The bond’s purpose is to protect the appellee, Kevin Stroyan, from a loss to his business during a lengthy appeal process. If he wins, he will receive the bond. If he loses, the bond is returned to the appellants.
If the group cannot meet the demand of the bond, their case would be dismissed, Kameen said.
The neighbors may appeal to the next highest state court—The Commonwealth Court—but they have not yet decided.
“We have 30 days to make up our minds,” said Valeria Martin, one of the opposition leaders. “We need to get the group together and decide. We feel that our case is far from frivolous. We also feel that the judge missed some important points. We feel that the deck is stacked against us. No matter how hard you try, you’re going to come up against the same wall in Pike County.”
In stating that the case was frivolous, Kameen dismissed the argument presented by the neighbors of the crematorium that the Milford Township Board and the Board of Appeals should have ruled the project a conditional use rather than a permitted use.
A conditional use demands a public hearing while a permitted use does not.
Their case, presented to the court by attorney Andrew Hailstone, hinged upon the argument that a crematorium should not be equated to the business of an undertaker. Since there is no provision in the township ordinances for a crematorium, the project should automatically fall under the provisions of a conditional use, which requires notification of neighbors and a public hearing—steps that were not taken in the approval process.

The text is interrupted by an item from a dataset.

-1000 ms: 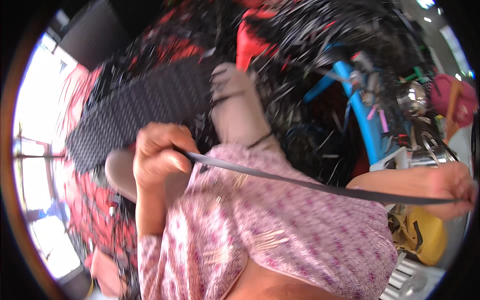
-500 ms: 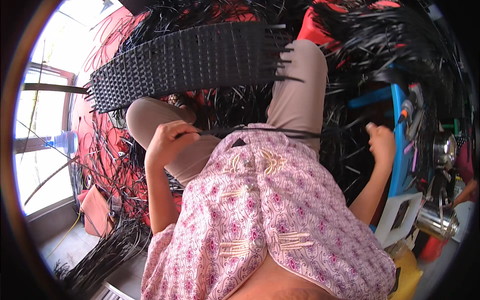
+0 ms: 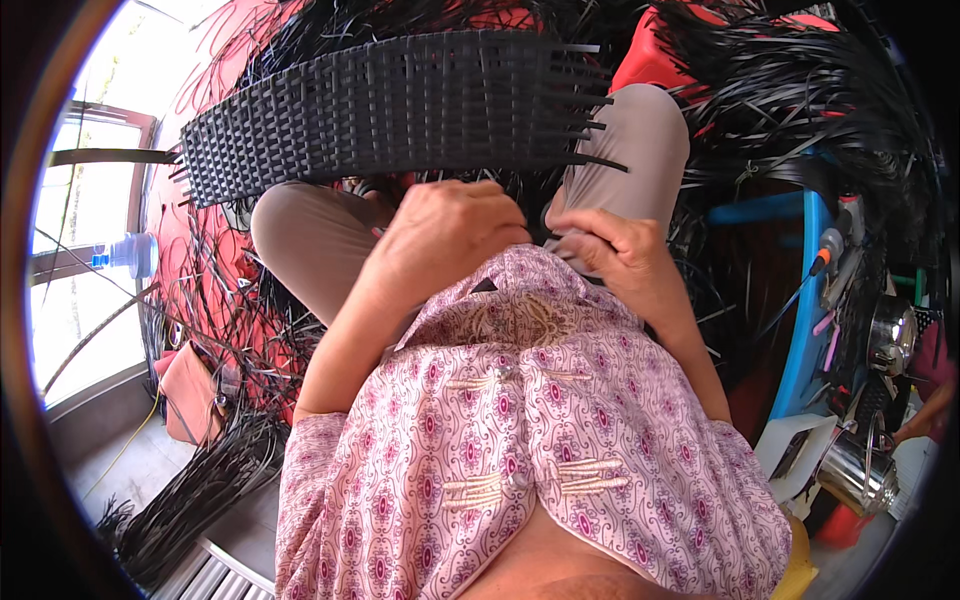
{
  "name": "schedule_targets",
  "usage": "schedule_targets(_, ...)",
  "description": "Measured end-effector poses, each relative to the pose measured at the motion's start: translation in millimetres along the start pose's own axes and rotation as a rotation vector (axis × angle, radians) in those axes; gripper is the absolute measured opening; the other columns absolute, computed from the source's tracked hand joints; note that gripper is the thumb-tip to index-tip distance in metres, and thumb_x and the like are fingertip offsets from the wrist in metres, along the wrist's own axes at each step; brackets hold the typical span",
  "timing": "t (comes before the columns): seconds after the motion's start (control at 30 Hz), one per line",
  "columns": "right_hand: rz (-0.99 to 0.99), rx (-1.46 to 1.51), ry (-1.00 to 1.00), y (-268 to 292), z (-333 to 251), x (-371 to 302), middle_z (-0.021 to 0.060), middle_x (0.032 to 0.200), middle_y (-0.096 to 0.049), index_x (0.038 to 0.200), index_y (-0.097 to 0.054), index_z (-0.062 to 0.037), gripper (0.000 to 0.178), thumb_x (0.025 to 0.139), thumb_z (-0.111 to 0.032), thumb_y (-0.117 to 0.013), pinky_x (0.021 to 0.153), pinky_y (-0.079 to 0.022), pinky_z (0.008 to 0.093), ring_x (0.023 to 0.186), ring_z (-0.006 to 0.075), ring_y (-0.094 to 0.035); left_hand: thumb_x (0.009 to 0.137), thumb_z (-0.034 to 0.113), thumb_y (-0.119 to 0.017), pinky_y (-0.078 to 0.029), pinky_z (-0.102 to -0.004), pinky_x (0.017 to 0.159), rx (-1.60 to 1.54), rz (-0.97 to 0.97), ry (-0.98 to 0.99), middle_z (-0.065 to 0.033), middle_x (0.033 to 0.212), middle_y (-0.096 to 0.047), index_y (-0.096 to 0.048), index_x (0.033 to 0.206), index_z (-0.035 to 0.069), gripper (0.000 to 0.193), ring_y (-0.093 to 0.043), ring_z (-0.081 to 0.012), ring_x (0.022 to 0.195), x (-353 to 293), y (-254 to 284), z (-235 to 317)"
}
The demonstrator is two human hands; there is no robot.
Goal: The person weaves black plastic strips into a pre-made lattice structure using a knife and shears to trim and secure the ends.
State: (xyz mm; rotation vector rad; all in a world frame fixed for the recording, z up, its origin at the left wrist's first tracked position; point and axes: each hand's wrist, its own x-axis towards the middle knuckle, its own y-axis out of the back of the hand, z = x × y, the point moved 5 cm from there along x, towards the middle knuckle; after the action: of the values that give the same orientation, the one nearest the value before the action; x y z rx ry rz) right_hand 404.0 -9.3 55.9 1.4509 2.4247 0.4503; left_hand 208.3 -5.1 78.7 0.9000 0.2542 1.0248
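Observation:
Both my hands are over my lap, close to each other. My left hand [image 3: 450, 225] is closed, knuckles up, its fingers curled under. My right hand [image 3: 622, 248] is closed in a pinch, slightly smeared by motion. Between them a short dark piece of a flat black plastic strip [image 3: 548, 237] shows; most of it is hidden by the fingers. Just beyond my hands a black woven panel [image 3: 390, 115] lies across, above my knees, with loose strip ends at its right and left edges. Neither hand touches the panel.
Loose black strips [image 3: 790, 95] heap at the far right and around my legs. A blue plastic stool [image 3: 808, 300] carrying a screwdriver [image 3: 825, 250] stands at right, near a metal flask [image 3: 860, 470]. A pink bag [image 3: 190, 395] sits left. Another person's arm [image 3: 925, 415] shows far right.
My hands have come together from wide apart: the left moved right and farther out, the right moved left. The strip that stretched between them is now mostly hidden.

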Motion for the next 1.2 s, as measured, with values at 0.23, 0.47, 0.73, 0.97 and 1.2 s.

In determining the amount of the bond, the court looks at the cost of construction of the building, the facilities and equipment and the miscellaneous costs related to improvement of the property, the judge said.
“Based on those calculations of increased cost of the construction and lost profit, the net loss of the developer over that two-year period would be $232,500,” the judge said.
“This is another example of how the Milford elite always wins,” said Ed Borner, a member of the opposition and the son of Bill Borner, who lives near the site.